Published in Connotations Vol. 13.1-2 (2003/04)


Frank Kearful's essay, "Elizabeth Bishop's 'The Prodigal' as a Sympathetic Parody" provides the best close reading of the poem to date, explicating the peculiar deviations within the double sonnet form, and flushing out the subtleties of meaning that inhere in puns and syntactic ambiguities. We are reminded what mastery Bishop displays in breaking rules of form, and what linguistic reserve she brings to apparently simple word choice. Like most of Bishop's critics, Kearful sees these intricacies ultimately serving an autobiographical impulse, to create "a psychological portrayal of an alcoholic's entrapment in his addiction. […] Bishop's formal high jinks and her secular parody of the biblical parable join forces to fashion an askew, unsentimental representation of herself as an alcoholic" (16-17). In pursuit of this line of argument, one might even add "herself as an asthmatic alcoholic" since, as Kearful shows, issues of "breathing" (18) are foregrounded in the poem. (Other Bishop critics have certainly made much of the concern with "breath" as a link to her bodily suffering.) But is the soul of the poem to be found, ultimately, in the pursuit of autobiographical links? Kearful's astute reading inadvertently demonstrates the opposite. Evoking one of Western culture's best known parables, the poet moves out of the isolation of her own distress into the community formed in the space of abiding forms and narratives. In the "he" of the Prodigal, we find not an "I" but a "we." Classics carry with them the history of their use, as Kearful's comment on earlier "parodies" of this [→page 90] parable makes clear. If we recognize our-selves in these stories it is because they are cast in such a way as to include us.

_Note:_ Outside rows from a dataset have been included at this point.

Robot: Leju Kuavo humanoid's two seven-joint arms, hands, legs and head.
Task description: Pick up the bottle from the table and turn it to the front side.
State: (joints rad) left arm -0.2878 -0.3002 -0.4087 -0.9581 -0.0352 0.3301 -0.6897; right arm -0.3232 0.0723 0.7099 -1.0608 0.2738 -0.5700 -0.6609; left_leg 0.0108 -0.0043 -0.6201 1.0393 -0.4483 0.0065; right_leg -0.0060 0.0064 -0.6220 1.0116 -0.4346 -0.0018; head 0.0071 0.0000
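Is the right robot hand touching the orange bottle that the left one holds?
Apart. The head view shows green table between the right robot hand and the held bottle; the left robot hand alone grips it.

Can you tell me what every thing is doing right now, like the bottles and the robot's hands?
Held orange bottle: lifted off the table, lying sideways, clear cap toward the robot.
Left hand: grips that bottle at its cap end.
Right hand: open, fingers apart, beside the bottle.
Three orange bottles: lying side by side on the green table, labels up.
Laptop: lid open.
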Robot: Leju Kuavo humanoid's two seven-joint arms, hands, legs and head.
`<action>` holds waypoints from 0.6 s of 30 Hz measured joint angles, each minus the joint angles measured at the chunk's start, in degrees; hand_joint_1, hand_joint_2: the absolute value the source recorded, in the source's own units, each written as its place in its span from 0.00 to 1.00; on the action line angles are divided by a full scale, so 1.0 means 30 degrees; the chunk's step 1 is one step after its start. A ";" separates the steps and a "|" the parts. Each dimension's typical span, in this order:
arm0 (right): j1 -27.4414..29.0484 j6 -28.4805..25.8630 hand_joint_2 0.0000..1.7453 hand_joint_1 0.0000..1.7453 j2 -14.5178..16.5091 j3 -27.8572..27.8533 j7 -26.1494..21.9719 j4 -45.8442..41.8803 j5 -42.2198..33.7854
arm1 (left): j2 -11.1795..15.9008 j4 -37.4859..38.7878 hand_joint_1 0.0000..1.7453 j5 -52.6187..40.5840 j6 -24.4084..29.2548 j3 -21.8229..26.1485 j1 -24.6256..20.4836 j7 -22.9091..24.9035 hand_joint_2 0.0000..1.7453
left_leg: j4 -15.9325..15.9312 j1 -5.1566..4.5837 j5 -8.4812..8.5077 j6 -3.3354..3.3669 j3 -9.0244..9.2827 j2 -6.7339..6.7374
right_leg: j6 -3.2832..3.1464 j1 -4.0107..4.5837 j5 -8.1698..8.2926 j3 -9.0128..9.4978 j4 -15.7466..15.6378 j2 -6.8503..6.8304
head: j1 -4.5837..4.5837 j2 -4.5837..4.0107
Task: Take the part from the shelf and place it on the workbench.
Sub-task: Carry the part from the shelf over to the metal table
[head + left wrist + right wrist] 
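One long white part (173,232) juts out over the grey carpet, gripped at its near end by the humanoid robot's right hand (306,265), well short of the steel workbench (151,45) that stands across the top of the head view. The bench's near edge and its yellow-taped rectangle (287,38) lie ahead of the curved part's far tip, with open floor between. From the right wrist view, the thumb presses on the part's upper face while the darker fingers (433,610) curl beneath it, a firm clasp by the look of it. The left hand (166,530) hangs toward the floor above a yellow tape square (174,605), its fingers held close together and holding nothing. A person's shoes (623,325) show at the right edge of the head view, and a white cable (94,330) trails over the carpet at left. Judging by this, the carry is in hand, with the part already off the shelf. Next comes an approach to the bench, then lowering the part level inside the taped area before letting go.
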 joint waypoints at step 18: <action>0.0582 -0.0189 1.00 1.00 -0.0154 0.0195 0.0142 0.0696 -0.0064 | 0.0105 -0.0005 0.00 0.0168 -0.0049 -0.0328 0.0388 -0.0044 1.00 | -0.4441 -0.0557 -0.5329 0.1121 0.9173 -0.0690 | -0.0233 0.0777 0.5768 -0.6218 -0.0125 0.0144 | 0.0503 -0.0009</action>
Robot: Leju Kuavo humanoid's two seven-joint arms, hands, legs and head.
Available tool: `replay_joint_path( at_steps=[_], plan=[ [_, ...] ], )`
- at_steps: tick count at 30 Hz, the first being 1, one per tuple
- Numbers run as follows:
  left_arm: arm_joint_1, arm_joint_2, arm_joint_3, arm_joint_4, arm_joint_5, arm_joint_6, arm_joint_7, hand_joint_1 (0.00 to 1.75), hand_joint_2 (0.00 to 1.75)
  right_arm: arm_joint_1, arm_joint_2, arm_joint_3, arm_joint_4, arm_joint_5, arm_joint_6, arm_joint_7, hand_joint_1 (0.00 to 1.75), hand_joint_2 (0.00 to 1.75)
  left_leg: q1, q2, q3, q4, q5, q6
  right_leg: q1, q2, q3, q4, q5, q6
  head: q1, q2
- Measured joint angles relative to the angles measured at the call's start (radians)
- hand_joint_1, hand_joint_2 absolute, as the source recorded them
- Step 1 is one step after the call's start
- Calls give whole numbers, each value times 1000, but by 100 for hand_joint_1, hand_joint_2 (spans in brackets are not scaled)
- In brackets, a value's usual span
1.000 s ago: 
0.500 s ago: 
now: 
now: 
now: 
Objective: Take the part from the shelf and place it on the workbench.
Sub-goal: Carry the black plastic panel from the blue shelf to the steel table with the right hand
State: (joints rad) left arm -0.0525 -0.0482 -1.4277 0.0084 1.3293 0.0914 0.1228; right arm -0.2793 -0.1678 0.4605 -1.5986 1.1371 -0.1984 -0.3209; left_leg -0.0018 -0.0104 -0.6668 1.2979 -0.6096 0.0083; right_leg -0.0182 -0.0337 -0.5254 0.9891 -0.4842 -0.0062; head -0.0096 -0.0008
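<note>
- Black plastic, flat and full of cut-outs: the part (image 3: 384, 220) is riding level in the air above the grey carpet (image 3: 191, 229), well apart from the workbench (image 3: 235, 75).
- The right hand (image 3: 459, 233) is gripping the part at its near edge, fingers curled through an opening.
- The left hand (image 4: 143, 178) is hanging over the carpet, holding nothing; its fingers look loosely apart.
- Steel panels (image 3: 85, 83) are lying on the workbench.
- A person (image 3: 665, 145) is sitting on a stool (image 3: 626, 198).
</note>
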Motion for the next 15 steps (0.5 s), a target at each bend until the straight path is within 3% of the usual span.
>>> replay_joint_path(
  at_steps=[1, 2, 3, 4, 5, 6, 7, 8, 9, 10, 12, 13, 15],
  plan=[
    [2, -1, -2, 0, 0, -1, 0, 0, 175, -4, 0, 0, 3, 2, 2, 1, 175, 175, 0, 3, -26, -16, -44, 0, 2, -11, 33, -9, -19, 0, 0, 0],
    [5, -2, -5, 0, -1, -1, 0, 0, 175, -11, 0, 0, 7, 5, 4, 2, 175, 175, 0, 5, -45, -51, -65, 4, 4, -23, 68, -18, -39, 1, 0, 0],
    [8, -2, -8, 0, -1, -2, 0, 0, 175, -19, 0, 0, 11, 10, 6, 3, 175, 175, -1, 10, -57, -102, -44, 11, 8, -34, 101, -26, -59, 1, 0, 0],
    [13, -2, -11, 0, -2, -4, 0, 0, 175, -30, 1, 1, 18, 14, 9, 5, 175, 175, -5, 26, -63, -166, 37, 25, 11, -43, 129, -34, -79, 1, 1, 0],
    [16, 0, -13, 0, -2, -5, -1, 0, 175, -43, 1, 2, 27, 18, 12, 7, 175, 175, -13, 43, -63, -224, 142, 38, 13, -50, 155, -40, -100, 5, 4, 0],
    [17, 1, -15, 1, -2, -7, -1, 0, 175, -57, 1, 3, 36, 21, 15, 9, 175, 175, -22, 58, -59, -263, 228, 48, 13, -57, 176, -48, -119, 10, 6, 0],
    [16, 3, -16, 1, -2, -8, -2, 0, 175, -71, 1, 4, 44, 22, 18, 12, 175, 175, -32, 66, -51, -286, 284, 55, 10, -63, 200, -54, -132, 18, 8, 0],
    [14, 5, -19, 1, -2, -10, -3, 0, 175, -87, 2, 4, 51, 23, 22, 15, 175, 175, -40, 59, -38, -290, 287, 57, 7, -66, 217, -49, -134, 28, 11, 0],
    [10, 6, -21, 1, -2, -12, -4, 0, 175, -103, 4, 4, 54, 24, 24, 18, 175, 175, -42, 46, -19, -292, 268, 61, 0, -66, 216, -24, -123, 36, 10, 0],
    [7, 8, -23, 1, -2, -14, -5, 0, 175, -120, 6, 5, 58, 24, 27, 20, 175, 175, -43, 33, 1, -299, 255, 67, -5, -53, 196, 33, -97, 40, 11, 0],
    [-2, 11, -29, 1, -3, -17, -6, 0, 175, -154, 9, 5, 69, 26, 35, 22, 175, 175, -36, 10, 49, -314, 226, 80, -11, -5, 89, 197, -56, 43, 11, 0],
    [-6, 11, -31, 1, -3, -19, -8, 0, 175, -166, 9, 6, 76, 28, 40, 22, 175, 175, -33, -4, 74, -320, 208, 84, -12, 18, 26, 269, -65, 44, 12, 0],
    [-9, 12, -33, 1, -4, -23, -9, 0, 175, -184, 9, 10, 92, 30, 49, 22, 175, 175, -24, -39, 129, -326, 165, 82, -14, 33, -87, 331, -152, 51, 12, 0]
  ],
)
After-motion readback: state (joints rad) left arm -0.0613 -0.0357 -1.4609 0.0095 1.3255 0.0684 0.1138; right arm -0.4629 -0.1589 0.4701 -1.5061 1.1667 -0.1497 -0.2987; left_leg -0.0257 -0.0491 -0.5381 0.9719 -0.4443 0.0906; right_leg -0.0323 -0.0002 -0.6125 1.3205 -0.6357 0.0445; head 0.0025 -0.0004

More compelling is Kearful's notion of "sympathetic parody," and here he recognizes that Bishop has entered into a conversation not only with the Bible, but with the lyric tradition which is its afterlife. To Kearful's thoughtful annotation of Herbert, Hopkins, Frost, and Williams, I would add Wordsworth (his "Michael" is explicitly a Prodigal son story; the son's name is "Luke"). And as Bishop's story moves from the complacency of day to the inner insecurity of night, we may hear Emily Dickinson. Her fly's "Blue-uncertain-stumbling Buzz" (Dickinson no. 591) reverberates in "the bats' uncertain staggering flight" (CP 71). (Bishop was reading Dickinson at this time.) To Kearful's excellent suggestion of ecphrastic elements in the "two-tier nativity scene" we might add Dutch and Flemish genre painting, particular Breughel, who painted sacred scenes in a secular manner. Bishop knew as well as Auden (whom she treasured): "About suffering they were never wrong, / The Old Masters" ("Musée des Beaux Arts" 179). But great artists, and especially artists such as Bishop who were drawn to demotic sources, respond to the culture of their own time as much as to the canonical works of the past. While we are considering allusions and echoes we might glance into the secular "sty" (22) of popular culture, and remember that The Wizard of Oz, one of the most talked about films in America in 1939 and after, opens with Dorothy falling into a pig pen, and ends with "there's no place like home."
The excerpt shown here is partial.